30 de març del 2014

Claude Mesplède, le pape du polar

[La Depeche, 23 mars 2014]

Yves Gabay

«Passeur : j'aime bien ça !» Les lunettes sur le bout de son nez, un large sourire lui éclairant le visage, Claude Mesplède accueille le mot avec enthousiasme et raconte, avec cette joie et cette énergie qui sont le moteur de son action, son engagement, son amour des livres, tous les bons livres, car il a fait sien, pour toujours le mot de Claude Aveline : «Il n'y a pas de mauvais genres, il n'y a que de mauvais écrivains».
Entouré de milliers de livres, il se souvient : «On me disait que le polar, et la BD, que j'adore, étaient des sous-genres. Moi je m'en moquais : j'avais lu la Comtesse de Ségur à six ans, Salammbô à 10, mais aussi les récits mythologiques, les nouvelles de Maupassant, les romans de Zola… et les merveilleuses aventures de la Bible, durant une «quarantaine» due à des oreillons ! Je lisais tout, mais quand je tenais un roman policier, c'était tout de suite : «Mais pourquoi tu lis ces choses-là ?». Alors, plus tard, j'ai voulu, oui, transmettre ces livres dont personne ne parlait. Il existe cinquante livres sur Dostoïevski, mais aucun sur ces romanciers, ces «forçats de la plume» qui ont écrit un ou deux superbes polars : il fallait remédier à cela».

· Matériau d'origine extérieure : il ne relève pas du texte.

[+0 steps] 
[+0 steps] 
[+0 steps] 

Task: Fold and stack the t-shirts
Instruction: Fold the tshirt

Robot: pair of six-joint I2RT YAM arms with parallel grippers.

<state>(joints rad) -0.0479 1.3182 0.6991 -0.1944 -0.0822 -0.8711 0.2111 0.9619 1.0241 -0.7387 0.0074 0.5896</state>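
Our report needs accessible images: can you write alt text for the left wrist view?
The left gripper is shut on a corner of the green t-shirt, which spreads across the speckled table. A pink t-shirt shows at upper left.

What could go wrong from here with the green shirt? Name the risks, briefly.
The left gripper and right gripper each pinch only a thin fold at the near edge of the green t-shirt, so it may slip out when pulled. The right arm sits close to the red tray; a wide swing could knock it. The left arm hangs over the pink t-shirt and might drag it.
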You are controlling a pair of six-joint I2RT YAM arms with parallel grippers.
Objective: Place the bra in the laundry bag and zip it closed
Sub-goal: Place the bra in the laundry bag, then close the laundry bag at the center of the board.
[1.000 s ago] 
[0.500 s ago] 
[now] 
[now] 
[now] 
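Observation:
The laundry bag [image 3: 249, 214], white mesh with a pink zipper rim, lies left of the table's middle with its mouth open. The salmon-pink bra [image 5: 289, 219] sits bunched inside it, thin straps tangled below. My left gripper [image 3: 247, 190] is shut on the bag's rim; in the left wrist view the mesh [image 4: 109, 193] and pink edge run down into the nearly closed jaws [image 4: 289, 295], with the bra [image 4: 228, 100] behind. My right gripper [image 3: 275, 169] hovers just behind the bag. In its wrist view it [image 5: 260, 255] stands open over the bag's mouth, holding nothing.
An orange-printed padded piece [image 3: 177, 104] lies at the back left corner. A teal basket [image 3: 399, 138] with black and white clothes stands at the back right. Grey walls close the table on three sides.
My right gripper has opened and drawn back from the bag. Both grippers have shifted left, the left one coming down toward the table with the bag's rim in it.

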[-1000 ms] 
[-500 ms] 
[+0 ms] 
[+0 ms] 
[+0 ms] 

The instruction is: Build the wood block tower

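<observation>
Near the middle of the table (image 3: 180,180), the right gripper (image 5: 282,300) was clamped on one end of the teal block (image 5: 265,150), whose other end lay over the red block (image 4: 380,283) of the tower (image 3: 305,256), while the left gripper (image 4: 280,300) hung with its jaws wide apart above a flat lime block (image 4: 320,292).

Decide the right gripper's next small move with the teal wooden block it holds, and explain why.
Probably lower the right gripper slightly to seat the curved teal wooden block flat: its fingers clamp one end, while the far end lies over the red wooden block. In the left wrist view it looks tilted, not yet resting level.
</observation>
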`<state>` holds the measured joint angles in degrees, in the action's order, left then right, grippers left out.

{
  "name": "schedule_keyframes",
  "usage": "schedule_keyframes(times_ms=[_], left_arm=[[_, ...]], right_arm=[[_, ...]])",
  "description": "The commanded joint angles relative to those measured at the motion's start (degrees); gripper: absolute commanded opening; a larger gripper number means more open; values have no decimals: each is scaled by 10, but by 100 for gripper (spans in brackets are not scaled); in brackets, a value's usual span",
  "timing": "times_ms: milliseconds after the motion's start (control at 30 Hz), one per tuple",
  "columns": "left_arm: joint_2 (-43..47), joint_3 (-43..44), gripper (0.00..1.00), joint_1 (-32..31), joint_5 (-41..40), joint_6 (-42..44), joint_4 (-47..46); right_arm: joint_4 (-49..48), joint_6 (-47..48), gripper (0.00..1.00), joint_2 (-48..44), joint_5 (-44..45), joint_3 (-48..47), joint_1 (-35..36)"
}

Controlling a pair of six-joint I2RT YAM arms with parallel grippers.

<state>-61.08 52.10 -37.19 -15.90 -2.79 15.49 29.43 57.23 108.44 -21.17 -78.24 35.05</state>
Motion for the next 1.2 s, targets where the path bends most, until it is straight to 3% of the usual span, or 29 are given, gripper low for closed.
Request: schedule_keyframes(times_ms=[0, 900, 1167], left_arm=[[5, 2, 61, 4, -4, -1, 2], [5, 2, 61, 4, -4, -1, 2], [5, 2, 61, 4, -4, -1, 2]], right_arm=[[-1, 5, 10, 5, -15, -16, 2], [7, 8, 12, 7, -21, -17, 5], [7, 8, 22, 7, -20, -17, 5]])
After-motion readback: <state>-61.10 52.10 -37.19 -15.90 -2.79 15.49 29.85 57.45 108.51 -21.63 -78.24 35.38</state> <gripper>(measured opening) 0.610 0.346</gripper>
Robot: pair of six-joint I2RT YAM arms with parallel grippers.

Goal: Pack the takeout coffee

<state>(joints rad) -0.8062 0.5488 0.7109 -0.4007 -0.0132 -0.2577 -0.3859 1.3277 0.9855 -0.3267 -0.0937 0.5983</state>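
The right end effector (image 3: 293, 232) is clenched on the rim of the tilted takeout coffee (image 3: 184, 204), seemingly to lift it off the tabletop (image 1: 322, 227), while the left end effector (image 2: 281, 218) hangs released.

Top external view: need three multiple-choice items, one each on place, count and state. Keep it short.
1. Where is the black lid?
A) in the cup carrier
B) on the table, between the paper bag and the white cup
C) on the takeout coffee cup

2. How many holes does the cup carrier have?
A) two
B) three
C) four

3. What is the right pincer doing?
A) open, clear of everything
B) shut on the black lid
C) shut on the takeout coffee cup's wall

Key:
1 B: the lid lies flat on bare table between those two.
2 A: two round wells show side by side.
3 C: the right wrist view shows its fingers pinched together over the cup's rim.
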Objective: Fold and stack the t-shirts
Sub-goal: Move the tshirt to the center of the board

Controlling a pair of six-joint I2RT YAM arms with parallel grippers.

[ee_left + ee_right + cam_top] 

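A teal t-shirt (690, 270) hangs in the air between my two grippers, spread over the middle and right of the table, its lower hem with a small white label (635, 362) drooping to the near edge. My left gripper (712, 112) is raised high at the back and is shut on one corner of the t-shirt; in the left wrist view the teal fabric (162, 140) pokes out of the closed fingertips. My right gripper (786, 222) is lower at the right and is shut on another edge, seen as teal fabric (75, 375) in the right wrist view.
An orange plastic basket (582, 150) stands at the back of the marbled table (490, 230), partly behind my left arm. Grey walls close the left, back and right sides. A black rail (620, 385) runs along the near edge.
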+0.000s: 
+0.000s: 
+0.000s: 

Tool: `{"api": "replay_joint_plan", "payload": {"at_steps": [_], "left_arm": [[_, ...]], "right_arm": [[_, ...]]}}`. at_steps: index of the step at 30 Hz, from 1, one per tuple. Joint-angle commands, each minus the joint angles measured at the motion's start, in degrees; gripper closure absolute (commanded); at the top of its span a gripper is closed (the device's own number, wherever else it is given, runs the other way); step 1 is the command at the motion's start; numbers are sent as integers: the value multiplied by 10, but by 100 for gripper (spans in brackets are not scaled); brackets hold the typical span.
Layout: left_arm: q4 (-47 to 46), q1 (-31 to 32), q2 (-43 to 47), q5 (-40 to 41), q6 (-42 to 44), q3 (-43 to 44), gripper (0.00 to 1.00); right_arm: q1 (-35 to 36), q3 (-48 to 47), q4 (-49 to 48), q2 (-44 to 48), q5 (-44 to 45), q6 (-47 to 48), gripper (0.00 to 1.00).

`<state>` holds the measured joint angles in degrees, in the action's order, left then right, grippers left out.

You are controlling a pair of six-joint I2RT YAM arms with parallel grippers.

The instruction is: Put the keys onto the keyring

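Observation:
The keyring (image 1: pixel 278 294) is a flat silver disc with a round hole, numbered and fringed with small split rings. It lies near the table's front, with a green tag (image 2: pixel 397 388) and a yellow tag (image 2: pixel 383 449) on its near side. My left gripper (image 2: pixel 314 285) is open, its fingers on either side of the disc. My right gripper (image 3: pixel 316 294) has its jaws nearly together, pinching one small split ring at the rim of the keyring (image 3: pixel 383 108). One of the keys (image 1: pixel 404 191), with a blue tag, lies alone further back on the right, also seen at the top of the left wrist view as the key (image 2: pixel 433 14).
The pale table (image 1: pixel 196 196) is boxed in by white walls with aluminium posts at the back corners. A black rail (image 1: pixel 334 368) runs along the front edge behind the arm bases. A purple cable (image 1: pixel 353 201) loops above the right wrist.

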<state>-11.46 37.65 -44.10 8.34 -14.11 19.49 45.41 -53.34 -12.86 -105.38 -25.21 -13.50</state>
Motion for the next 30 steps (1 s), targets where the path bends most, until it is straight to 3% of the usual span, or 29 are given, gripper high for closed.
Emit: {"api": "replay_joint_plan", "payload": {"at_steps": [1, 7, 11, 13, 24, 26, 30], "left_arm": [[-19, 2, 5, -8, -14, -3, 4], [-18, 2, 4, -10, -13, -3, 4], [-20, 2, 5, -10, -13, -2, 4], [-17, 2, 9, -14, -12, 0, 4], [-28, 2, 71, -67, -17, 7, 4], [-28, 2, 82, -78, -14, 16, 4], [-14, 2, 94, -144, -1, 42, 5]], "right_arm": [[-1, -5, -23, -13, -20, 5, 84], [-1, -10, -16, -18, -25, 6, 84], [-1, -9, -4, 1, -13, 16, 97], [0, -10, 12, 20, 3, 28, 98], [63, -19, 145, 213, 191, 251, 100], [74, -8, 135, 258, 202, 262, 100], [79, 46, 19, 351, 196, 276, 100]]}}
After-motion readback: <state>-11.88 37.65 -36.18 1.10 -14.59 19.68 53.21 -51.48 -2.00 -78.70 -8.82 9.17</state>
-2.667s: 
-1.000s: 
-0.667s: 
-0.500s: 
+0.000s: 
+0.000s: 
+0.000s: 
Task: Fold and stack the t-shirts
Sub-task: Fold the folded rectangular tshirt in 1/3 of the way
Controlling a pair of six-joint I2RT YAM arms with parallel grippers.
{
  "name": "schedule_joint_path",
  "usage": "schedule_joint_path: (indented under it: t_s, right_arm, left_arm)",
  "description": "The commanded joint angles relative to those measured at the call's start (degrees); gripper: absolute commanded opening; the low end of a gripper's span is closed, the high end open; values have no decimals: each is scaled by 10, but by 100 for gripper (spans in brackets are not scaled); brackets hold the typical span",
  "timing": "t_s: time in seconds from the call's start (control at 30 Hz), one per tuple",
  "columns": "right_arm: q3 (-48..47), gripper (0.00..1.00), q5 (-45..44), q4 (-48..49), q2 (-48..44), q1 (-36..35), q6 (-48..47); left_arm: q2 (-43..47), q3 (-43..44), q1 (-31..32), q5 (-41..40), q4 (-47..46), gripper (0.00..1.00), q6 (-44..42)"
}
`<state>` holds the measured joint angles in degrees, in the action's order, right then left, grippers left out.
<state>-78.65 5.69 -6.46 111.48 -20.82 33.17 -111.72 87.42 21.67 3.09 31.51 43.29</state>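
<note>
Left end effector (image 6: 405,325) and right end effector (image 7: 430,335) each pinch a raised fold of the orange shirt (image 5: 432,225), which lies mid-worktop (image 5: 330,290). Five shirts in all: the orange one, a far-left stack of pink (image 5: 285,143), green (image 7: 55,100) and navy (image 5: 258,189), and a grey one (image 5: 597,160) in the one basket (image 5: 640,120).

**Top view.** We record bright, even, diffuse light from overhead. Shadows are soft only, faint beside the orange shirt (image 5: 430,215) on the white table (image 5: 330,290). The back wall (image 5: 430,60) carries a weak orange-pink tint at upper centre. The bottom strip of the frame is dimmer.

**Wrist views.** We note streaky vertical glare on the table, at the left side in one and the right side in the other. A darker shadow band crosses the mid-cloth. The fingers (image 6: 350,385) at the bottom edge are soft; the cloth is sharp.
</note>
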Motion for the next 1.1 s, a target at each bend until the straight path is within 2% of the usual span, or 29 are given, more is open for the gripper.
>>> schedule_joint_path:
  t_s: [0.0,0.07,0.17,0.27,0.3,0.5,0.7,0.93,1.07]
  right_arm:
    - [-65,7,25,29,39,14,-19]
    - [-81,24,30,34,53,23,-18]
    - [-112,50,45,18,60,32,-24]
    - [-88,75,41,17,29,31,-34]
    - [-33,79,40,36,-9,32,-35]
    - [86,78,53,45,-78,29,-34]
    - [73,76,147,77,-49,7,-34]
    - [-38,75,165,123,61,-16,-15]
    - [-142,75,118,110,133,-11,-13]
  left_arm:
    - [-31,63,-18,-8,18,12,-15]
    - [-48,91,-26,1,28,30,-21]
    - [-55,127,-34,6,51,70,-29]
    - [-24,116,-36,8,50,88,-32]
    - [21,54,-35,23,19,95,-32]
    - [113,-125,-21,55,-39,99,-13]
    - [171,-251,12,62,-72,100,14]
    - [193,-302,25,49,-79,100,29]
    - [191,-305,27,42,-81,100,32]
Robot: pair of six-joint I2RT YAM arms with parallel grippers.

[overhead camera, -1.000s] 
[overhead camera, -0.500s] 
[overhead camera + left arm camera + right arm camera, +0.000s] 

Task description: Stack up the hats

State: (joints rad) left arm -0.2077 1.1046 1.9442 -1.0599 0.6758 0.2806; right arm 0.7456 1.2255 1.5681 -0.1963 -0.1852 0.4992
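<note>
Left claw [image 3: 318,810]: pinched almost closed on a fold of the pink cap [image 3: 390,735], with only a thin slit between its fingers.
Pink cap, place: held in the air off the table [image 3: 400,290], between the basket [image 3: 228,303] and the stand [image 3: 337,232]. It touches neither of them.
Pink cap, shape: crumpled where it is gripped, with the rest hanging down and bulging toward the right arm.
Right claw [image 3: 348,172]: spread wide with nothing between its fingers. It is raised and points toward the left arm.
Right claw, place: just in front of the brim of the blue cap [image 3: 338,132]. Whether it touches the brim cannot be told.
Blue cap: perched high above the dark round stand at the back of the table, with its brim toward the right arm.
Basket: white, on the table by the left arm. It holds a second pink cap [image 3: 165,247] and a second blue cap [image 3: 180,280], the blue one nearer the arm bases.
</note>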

Il a publié une quinzaine d'ouvrages sur le polar

Consciencieux, méticuleux, élève laborieux mais appliqué, Claude se met à consigner dans un carnet le nom de l'auteur, le titre du livre, un résumé de l'histoire et quelques éléments biographiques. Il se met à lire comme un boulimique tous les romans policiers. Aujourd'hui encore, perdu dans un vaste bureau qui compte plus de 15 000 ouvrages, il peut raconter, les yeux pétillants, l'intrigue de la toute première enquête policière qu'il lut, en 1949 : La dernière enquête de l'inspecteur Ralston, de Peter Cheney, et expliquer comment le coupable est découvert, alors qu'il ne l'a jamais relue depuis.
Son fameux carnet en mains, il arpente les quais de la Seine pour débusquer les livres qui lui manquent. Un vendeur regarde par-dessus son épaule : «Hé, mais il nous faut ce livre ! Fais-le publier !». Ce sera «Voyage au bout de la Noire», en 1982, dont un additif trois ans plus tard lui vaudra un passage à «Apostrophes», la mythique émission littéraire de Bernard Pivot. La nouvelle carrière de cet ouvrier militant CGT à Orly est lancée. Il ne cessera, dès lors, de publier - une quinzaine d'ouvrages - de véritables travaux de fourmi, exhaustifs et précieux recensements des livres policiers de tous les pays. Citons ainsi «Les années Série Noire», collection de cinq tomes publiée chez Gallimard entre 1992 et 1996 ; «La crème du crime», avec Michel Lebrun ; «Polars et films noirs», avec François Guérif ; sans oublier le monumental «Dictionnaire des littératures policières», aux éditions Joseph K (2003), riche de 2500 articles et 3 000 photographies.
On n'écrira jamais assez à quel point Claude Mesplède est essentiel à la littérature policière, et à la littérature tout court. Parce qu'il s'extasie toujours de découvrir de nouveaux talents, parce que vous ne l'entendrez jamais râler que «c'était mieux avant».

«Un passeur généreux»

Le grand Didier Daeninckx soulignait «l'attention portée aux écrivains débutants. Nous sommes nombreux à avoir eu notre première critique, notre première interview signée Mesplède». Il est «un passeur, un enthousiaste, un gamin», souligne la journaliste Christine Ferniot, «un passeur généreux, un initiateur qui aime faire se rencontrer les gens lest les genres», renchérit Pascal Dessaint. De fait, il était logique qu'un jour, un festival naisse dans son esprit : ce sera Polars du sud, rendez-vous incontournable des fans de romans policiers. Son nom et son carnet d'adresses assurent la venue de prestigieux auteurs, de Sepúlveda à Tardi en passant par RJ Ellory et tant d'autres. L'aventure durera cinq ans, avant que «l'aventure amicale se dégrade» et impose une séparation entre Claude et les gérants de la librairie La Renaissance, qui accueille l'événement. Une rupture qui n'assombrit même pas son célèbre sourire : Claude Mesplède a mille idées, mille résumés à rédiger, mille auteurs à découvrir et faire découvrir… et encore des millions de livres à lire. L'écrivain québécois Michel Saint-Denis estimait que «lire, c'est vivre en pleine lumière». C'est pas demain la veille que l'on verra Claude Mesplède à l'ombre.